What is Natural Language Understanding?
Natural language understanding, or NLU, uses cutting-edge machine learning techniques to classify speech as commands for your software. It works in concert with ASR to turn a transcript of what someone has said into actionable commands. Check out Spokestack's pre-built models to see some example use cases, import a model that you've configured in another system, or use our training data format to create your own.
How Does NLU Work?
NLU is a task within the broader field of natural language processing, or NLP, that focuses on processing an individual phrase or sentenct to extract its intent and any slots containing information necessary to fulfill that intent. In other words, it fits natural language (sometimes referred to as unstructured text) into a structure that an application can act on.
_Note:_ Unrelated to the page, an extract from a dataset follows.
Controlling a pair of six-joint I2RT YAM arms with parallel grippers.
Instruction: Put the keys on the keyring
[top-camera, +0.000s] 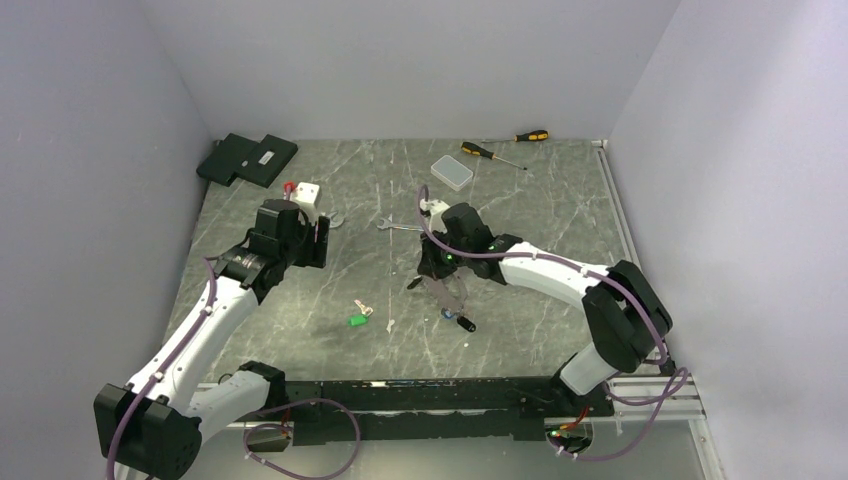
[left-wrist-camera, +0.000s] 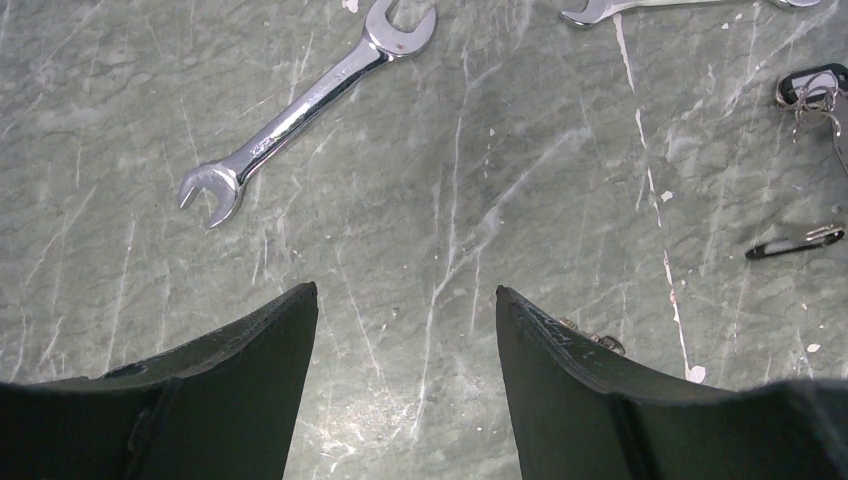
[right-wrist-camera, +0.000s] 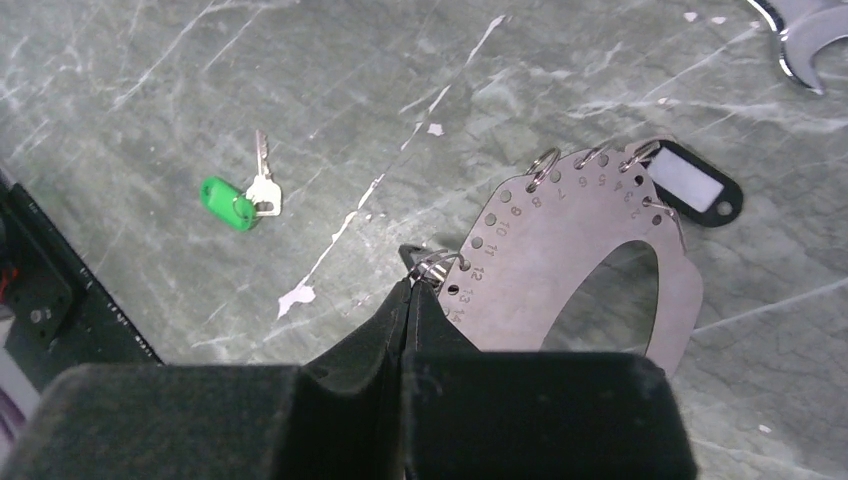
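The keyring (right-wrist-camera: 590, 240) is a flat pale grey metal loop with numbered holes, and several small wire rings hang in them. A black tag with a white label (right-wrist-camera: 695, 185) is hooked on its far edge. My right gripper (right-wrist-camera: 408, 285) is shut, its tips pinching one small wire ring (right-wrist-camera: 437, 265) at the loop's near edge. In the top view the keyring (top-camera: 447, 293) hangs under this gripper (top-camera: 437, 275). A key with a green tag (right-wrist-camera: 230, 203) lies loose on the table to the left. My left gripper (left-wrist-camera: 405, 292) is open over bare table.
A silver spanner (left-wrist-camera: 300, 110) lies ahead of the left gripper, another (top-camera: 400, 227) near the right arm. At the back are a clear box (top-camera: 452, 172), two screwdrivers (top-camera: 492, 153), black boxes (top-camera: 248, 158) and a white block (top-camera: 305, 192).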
In many systems, this task is performed after ASR as a separate step. Occasionally it's combined with ASR in a model that receives audio as input and outputs structured text or, in some cases, application code like an SQL query or API call. This combined task is typically called spoken language understanding, or SLU.
Example of NLU in Action
To illustrate the basics of NLU, let's look at an example utterance:
In this example, this user clearly intends to buy a plane ticket, so the intent could be named something like
book_flight. The flight’s departure time is necessary for the booking, so the
book_flight intent would have a slot named
departure_time, in this case filled by “8:00 AM on April 13”. A good NLU might further parse that slot value into an ISO time string or similar formal representation.
Note, however, that more information is necessary to book a flight, such as departure airport and arrival airport. The
book_flight intent, then, would have unfilled slots for which the application would need to gather further information. An NLU component's job is to recognize the intent and as many related slot values as are present in the input text; getting the user to fill in information for missing slots is the job of a dialogue management component.
A convenient analogy for the software world is that an intent roughly equates to a function (or method, depending on your programming language of choice), and slots are the arguments to that function. One can easily imagine our travel application containing a function named
book_flight with arguments named
Why Should I Use NLU?
Turn Speech Into Software Commands
Extract intent and variables from a sentence.
Don't Just Listen to Your Users
Respond the Same Way You Would to a Tap/Click
Integrate a voice interface into your software by responding to an NLU intent the same way you respond to a screen tap or mouse click.
Import Models from 3rd-Party Providers
Easily import Alexa, DialogFlow, or Jovo NLU models into your software on all Spokestack Open Source platforms.
Use Case for NLU
Move from using RegEx-based approaches to a more sophisticated, robust solution.
What Are NLU Techniques?
Spokestack's approach to NLU attempts to minimize the distance between slot value and function argument through the use of slot parsers, designed to deliver data from the NLU in the shape you'll actually need in your code. For example, the value of an
integer slot will be a numeral instead of a string (
100 instead of
one hundred). Slot parsers are designed to be pluggable, so you can add your own as needed.
The basic task of NLU can be accomplished with many techniques, ranging from running regular expressions on incoming text to see if it contains any commands relevant to your application, classical machine learning methods like classifiers driven by logistic regression or support-vector machines, or neural networks.
Spokestack's NLU uses the third approach, starting with a large pre-trained language model and fine-tuning it with data relevant to your application's domain. The fine-tuned model is then optimized, resulting in a version that's small enough to run in under a second on a modern mobile device.
You may have noticed that NLU produces two types of output, intents and slots. The intent is a form of pragmatic distillation of the entire utterance and is produced by a portion of the model trained as a classifier. Slots, on the other hand, are decisions made about individual words (or tokens) within the utterance. These decisions are made by a tagger, a model similar to those used for part of speech tagging.
Training NLU Models
Spokestack makes it simple to train an NLU model for your application. All you'll need is a collection of intents and slots and a set of example utterances for each intent, and we'll train and package a model that you can download and include in your application.
If you've already created a smart speaker skill, you likely have this collection already. Spokestack can import an NLU model created for Alexa, DialogFlow, or Jovo directly, so there's no additional work required on your part.
If you're starting from scratch, we recommend Spokestack's NLU training data format. This will give you the maximum amount of flexibility, as our format supports several features you won't find elsewhere, like implicit slots and generators.
Once you've assembled your data, import it to your account using the NLU tool in your Spokestack account, and we'll notify you when training is complete.